Well, money doesn't spend itself, so we have to add some glass to those empty holes. A picture window and french doors that open to the balcony will do nicely. Now we're cooking with gas. They didn't have any outswing doors (dang it COVID) so a few minutes on youtube and I modified the inswing ones I could find in town. I'm my kids are going to love it. So more scaffolding and boom.


Windows and doors - check.

Almost...

My the kid's tree fort /clubhouse /hangs space still needs more. Money that is, I haven't broken $5k, I mean at this point am I even trying to say I love you? Time to secure the balcony. It's got to be OG Trex decking and the matching metal railing. It's a great pairing, like steak and red wine. Unfortunately even with 42in high rails (safety first, money no object) it, still didn't cost enough... Dang, it.

Deck and Railing - check (also, Gorilla Ladders, you're welcome)

Well, spring is in full sprung so I'll have to let it be for now.

After several wet rainy weeks (where nothing leaked not even the doors I installed backward because I wanted outswing, cuz I'm the best).
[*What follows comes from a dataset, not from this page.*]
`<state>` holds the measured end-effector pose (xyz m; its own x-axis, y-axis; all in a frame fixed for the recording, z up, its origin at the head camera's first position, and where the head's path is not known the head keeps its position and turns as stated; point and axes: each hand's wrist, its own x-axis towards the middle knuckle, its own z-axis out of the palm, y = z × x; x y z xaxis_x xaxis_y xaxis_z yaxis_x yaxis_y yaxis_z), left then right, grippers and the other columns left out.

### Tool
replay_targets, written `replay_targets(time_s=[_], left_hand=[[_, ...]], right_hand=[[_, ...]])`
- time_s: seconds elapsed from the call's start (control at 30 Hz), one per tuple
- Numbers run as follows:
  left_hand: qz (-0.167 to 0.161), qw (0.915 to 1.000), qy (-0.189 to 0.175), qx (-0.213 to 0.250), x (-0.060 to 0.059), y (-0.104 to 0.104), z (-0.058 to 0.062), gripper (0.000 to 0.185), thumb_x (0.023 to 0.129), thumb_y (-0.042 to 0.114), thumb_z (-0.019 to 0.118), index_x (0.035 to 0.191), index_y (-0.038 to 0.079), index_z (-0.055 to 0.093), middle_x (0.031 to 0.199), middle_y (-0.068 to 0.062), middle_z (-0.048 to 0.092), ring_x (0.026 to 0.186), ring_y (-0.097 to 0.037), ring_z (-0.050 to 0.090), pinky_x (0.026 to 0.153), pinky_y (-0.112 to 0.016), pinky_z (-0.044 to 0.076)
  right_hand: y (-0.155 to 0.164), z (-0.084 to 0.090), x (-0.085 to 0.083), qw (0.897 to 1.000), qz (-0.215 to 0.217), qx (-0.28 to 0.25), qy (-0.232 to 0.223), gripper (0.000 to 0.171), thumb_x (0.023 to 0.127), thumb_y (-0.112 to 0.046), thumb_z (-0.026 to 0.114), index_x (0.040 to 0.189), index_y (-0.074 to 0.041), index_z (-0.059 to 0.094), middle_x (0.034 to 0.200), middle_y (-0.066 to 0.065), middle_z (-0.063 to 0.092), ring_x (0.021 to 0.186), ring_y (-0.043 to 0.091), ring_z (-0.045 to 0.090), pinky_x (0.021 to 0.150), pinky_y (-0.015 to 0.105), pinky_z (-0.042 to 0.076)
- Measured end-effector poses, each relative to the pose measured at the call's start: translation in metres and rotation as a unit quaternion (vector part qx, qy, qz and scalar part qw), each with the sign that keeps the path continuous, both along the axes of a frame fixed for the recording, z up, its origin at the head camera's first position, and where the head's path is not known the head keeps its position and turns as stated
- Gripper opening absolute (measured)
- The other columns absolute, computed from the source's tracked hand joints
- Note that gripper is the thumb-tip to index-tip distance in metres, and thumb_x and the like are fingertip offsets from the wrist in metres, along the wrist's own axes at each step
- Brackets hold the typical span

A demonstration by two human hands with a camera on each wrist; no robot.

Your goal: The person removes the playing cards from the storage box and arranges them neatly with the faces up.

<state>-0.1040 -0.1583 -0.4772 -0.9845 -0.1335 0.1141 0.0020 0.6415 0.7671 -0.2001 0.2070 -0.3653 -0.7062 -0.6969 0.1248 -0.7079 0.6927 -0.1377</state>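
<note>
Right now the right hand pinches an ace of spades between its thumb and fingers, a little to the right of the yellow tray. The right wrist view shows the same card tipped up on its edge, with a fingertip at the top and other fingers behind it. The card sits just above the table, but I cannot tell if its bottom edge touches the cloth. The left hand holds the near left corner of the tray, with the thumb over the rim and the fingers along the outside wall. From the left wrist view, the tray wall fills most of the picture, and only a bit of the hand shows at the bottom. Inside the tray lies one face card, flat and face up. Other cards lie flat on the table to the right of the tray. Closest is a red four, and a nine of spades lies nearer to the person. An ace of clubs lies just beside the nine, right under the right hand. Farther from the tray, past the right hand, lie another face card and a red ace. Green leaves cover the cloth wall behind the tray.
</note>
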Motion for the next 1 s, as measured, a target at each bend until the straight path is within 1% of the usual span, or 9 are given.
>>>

It was finally dry enough to paint. I asked the home depot guy for "something I won't have to repaint this decade" he sold me this paint that was $78/gal so it must be good. And wouldn't you know it, the treehouse is still 10ft off the ground. This time I am fearless. I would have paid for a scaffold, but painting was a 1-hour job. I didn't want to spend 30min per side setting and leveling scaffolding to paint for 15min. So, only 1,029 trips up and down my Gorilla Ladder and a few over-extensions while holding a brush in my left hand and the roof in my right... I had a glorious coat of paint on my little clubhouse.

It was also time to turn this basic clubhouse into a tree house, with a tree. We bought the best tallest tree the closest greenhouse had. More digging in the ground...

Tree and Paint - check

Sitting on the deck watching the sunset I felt almost at peace. I built the most epic tree house/clubhouse/hang space/inlaw apartment/ADU in the neighborhood (I know because I can see all the houses for 10 blocks around now and none of them have tree houses). But while the outside looked sick, the hidden trap door ladder impressed all my friends, and the balcony had views for miles - it still lacked something. Duh, I hadn't spent enough money.

Well you know what they say, it's what on the inside that counts. And the most over-the-top thing I could think of for inside (besides a 220v sub panel, AC, WiFi, and hidden floor safe), was hardwood floors!

I mean hardwood in your kid's clubhouse? How do you say "I can waste money because I'm blogger wealthy" without saying "I can waste money because I'm blogger wealthy". Now, the first choice is clearly solid cherry hardwood flooring, but reason and supply shortages prevailed and I went with a snap-in laminate. A nice touch still if I do say so myself. 

Flooring - click.

Well here we are, I know what you're thinking, the inside is not done! Well, tough kids, it's a tree house it's not going to be bougie, you are here to play. 

Well, it has been quite the journey. This little side project took just 9 months of spare time and enough money to buy a small island. The only things left are to pick some furniture, an area rug, and get a mini-fridge and I'm my kids are going to have a great time in here this summer. Now, time to chill on the deck with a nice cold cider - story of my life.